Abstract

Patients with borderline personality disorder (BPD) suffer from various impairments in emotional functioning such as affective instability, inappropriate anger and unstable relationships. These deficits may influence two fundamental motivational systems, the behavioral inhibition system (BIS) and behavioral activation system (BAS). To investigate behavioral intentions and possible impairments in BPD we applied an implicit joystick task to measure implicit behavioral tendencies in response to facial expressions (happiness, sadness, anger, fear and neutral) in 25 patients with BPD and matched 25 healthy controls (HC). Additionally, we evaluated explicit approach and avoidance reactions to these social stimuli, emotion recognition abilities and subjective behavioral ratings. Our data analysis suggests that, although BPD patients accurately identified facial emotional expressions and reacted to them similarly as HC in the joystick task, they had significantly stronger avoidance tendencies in the rating task, especially for happiness and fear.
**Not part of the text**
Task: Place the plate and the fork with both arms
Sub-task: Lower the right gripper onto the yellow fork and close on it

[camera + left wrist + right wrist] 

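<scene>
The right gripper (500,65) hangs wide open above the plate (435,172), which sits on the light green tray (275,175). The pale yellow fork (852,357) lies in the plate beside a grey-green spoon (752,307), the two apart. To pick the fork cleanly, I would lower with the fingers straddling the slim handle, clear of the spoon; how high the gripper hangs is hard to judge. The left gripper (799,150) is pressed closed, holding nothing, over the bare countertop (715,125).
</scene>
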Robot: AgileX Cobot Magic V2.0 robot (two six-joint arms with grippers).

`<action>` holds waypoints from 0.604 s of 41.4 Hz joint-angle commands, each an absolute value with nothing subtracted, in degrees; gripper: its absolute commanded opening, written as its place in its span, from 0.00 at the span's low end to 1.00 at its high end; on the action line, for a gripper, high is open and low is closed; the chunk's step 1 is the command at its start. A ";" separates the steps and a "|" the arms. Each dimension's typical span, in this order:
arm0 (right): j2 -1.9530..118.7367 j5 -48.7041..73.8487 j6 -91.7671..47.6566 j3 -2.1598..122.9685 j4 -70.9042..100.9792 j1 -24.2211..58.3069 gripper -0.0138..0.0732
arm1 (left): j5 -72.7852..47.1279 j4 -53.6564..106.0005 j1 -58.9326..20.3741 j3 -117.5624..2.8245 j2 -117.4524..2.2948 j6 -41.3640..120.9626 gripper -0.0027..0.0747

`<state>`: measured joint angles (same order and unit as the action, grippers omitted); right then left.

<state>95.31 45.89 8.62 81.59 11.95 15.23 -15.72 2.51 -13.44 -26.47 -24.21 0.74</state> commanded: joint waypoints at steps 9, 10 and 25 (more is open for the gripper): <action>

On top of this they exhibited increased BIS sensitivity and decreased BAS sensitivity in the self-report measures. Possible influences are maladaptive cognitive schemas, high negative affect, insecure attachment style and a negative evaluation bias. The observed dysfunctional avoidance ratings may influence the appraisal of socially relevant stimuli and therefore adds further knowledge on social interaction problems in BPD.